JBoss AS 7 / EAP 6 is not a monolithic Java EE 6 implementation. It is a modular implementation that that includes of a number of projects: Hibernate, HornetQ, Infinispan, JGroups, PicketLink, RESTEasy, and RIchFaces to name a few. These projects maintain their own release schedules, and they add their own new features above and beyond the specification util such time as they are adopted by it.

Spring was, in fact, created to solved yestereday's problem.

The problem with Spring is that you have to wait for a new project to use something like MongoDB since a new Spring configuration / API has to be created. With Java EE, you can use the Java API of your choice. You dont' have to wait.

Shane Johnson replied on Wed, 2012/07/18 - 11:17am in response to: Anton Arhipov

That is true at a hight level. Perhaps not at a low level.

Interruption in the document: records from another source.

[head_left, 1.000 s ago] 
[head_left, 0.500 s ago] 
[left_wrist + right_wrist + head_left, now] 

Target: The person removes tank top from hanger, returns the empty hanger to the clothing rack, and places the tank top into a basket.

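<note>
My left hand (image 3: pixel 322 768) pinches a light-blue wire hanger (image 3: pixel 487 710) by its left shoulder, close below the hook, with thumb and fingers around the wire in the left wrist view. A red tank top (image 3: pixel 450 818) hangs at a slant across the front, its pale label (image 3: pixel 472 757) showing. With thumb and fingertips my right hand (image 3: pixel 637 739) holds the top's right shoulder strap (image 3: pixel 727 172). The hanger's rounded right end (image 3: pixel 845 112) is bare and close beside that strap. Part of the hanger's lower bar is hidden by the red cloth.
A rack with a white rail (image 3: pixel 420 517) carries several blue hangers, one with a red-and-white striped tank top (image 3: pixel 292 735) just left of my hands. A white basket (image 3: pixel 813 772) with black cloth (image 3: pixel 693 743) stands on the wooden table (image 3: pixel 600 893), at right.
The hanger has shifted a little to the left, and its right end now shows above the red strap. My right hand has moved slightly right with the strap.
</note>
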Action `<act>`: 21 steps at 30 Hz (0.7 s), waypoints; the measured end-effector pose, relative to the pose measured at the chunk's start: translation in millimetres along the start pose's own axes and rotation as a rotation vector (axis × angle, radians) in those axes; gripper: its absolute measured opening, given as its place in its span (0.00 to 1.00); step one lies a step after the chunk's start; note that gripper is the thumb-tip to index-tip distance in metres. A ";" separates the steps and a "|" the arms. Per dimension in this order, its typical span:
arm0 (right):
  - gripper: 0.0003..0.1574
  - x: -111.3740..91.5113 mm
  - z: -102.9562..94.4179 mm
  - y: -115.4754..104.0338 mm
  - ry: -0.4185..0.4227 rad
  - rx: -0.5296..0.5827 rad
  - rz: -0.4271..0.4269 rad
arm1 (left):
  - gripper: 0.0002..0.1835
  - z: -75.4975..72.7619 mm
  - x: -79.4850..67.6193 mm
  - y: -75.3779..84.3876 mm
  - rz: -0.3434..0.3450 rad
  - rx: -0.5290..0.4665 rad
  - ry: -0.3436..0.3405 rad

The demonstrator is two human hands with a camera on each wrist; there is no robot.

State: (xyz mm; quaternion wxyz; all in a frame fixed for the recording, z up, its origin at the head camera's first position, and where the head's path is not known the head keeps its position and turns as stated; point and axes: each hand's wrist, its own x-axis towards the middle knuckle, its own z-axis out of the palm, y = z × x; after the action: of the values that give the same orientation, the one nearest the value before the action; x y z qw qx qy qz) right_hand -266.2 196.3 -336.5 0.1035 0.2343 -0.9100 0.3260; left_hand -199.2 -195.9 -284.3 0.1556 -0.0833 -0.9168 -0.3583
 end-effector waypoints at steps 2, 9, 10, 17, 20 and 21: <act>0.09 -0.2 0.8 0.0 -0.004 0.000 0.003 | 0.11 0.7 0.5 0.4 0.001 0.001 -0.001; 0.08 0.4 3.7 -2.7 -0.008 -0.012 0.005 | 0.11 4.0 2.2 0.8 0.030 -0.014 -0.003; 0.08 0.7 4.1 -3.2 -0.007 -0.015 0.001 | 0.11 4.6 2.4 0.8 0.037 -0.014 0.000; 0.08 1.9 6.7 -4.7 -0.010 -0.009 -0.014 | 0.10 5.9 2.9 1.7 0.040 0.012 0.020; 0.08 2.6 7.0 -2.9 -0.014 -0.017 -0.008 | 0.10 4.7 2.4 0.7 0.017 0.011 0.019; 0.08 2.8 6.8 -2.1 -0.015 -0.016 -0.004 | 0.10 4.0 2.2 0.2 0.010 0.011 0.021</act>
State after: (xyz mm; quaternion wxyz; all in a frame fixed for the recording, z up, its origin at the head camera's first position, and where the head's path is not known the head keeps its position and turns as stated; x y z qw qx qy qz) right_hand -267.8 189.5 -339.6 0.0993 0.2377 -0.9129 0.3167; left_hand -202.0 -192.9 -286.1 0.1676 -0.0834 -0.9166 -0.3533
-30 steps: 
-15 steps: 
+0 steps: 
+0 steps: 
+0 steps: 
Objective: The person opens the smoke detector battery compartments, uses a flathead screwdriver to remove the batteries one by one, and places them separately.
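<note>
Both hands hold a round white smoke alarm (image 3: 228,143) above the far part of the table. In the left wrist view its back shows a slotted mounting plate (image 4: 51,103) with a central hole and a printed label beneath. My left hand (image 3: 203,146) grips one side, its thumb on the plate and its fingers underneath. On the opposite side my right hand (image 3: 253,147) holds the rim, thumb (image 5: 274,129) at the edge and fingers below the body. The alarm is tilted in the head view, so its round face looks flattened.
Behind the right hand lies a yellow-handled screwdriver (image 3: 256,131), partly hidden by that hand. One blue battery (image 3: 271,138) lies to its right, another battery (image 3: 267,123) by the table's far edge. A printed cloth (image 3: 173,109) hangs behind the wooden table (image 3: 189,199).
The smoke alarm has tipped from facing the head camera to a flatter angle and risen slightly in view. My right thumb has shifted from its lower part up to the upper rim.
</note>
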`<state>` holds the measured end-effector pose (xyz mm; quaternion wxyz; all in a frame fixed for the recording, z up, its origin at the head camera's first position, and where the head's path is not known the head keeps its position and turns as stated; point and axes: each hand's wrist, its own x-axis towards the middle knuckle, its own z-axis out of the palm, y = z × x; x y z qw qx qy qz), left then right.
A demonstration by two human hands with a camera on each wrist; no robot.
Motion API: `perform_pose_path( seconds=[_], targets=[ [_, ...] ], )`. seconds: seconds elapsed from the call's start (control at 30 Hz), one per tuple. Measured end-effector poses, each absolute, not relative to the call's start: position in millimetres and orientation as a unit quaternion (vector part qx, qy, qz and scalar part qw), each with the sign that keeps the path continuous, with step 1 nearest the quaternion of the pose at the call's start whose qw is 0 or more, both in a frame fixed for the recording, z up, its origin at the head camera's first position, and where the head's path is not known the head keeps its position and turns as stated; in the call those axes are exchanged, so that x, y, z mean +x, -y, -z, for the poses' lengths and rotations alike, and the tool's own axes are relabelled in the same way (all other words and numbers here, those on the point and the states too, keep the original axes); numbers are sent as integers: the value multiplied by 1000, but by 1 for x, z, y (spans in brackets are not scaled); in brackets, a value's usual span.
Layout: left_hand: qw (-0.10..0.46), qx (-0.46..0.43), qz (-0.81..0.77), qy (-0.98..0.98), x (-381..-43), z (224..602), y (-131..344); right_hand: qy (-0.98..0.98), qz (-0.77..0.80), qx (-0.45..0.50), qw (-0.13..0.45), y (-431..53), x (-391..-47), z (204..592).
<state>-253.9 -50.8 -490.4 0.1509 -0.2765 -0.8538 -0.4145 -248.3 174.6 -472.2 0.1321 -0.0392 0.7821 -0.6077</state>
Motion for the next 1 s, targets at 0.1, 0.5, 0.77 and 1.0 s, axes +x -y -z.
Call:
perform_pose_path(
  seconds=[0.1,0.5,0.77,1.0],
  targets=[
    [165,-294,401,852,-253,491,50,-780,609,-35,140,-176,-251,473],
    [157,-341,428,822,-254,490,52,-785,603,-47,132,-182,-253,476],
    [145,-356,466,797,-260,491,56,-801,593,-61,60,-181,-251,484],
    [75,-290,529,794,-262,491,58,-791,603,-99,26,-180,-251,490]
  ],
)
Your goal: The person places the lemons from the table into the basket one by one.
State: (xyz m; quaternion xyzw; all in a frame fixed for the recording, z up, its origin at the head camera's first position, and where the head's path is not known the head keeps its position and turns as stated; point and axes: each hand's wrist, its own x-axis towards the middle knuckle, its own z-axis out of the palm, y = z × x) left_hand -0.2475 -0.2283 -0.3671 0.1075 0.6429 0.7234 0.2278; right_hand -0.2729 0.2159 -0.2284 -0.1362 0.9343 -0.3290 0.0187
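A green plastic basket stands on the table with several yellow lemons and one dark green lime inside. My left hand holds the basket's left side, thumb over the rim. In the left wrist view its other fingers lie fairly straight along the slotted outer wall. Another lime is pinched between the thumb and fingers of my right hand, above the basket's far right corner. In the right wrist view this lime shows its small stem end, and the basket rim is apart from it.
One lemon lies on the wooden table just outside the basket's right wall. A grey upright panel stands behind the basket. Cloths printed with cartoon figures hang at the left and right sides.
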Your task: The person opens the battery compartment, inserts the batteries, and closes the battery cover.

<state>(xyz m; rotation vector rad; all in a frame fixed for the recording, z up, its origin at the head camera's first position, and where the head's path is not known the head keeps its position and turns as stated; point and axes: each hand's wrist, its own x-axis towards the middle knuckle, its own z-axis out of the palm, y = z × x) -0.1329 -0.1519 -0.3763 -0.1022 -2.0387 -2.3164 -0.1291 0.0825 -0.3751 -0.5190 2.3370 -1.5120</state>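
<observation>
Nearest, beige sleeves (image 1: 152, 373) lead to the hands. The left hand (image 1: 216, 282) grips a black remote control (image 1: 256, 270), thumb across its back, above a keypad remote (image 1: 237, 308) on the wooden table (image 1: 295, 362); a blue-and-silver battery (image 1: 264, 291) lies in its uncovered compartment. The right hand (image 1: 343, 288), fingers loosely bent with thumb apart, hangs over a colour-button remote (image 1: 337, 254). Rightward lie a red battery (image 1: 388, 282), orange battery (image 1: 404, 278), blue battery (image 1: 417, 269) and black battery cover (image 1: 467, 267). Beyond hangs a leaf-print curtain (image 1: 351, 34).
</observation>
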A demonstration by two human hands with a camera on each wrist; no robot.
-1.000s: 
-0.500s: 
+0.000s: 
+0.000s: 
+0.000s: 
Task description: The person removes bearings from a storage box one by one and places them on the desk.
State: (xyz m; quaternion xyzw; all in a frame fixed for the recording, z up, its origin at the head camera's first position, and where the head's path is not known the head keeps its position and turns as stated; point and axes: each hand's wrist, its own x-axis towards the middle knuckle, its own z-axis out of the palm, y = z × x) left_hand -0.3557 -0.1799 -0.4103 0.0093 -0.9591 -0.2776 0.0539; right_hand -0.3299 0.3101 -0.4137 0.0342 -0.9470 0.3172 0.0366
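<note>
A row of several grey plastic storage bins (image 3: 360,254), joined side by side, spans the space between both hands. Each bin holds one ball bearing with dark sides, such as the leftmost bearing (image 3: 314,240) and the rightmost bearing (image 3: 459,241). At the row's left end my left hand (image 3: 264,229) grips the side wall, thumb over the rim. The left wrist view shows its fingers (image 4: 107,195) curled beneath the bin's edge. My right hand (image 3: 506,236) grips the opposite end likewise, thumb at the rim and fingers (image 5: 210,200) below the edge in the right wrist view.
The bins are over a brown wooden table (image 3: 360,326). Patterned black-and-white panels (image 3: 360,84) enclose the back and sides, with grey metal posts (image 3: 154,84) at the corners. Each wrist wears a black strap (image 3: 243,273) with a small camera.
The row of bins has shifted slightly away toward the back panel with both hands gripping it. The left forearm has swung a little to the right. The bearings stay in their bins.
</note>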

If you divide NOSQL into key/value store, document store, and column family database then standards would be helpful. Very helpful.

Shane Johnson replied on Wed, 2012/07/18 - 11:36am in response to: Michal Xorty

You did point that out above. And once again, you did not provide evidence to support your claims.


How about literature?

Spring: 40

Java EE: 123


That doesn't include books covering JPA, JMS, JAX-RS, JAX-WS, JSF, and the rest of the Java EE components...




Liam Knox replied on Sun, 2012/07/29 - 2:32am in response to: Reza Rahman

As always, Rezza == a 'standard' trumps a deliverable.  Hibernate, much as its flawed, was always better than JPA and as a standard superior.  Same you can say for log4j etc etc on top of the prescribed 'standard'. Best 'standard' that came from the whole Java space (Sun/Owner) since day one was JDBC.  The rest, baring the language its self, is pretty sub standard.

 I cant wait for the next 'standard' so to see which ways the lemmings jump. 

'Springify' equates in this context to make an application work. Without an Oracle database , Application servers , Network stacks , bad web API's, messaging technonogies or a JCP aka a  'blessing from Christ (knows what)' to be ordained as a 'good' technology'.




Liam Knox replied on Sun, 2012/07/29 - 2:41am in response to: Shane Johnson

Java API of your choice?  So I can use java.io to do java.util?

You do sound like you have no idea in what you are talking about.  Spring leverages open source API's to fit in with a well defined framework.  J2EE ( Java ) tries to invent API's based on no business experience.  

Can you define a yesterday problem? What did they solve? Smallpox?

Reza Rahman replied on Thu, 2013/01/17 - 5:13pm in response to: Liam Knox

As usual, Liam == (outdated, irrational anti Java EE FUD + childish personal attacks). JPA is a far cleaner, more modern API than Hibernate. That's why the Hibernate team itself recommends it, not to mention the fact that JPA offers vendor-neutrality.

There are plenty of good APIs in Java EE, that's why folks are adopting it: https://blogs.oracle.com/stories/, even if favor of Spring: http://www.slideshare.net/ertmanb/javaone-2011-migrating-spring-applications-to-java-ee-6. JSF, JAX-RS, Bean validation, CDI, WebSocket, etc are all examples of standard APIs that more than hold their own against any non-standard solution.

All views voiced are my own, not necessarily Oracle's.

P.S.: You should really pay a bit more attention -- my name is Reza not "Rezza".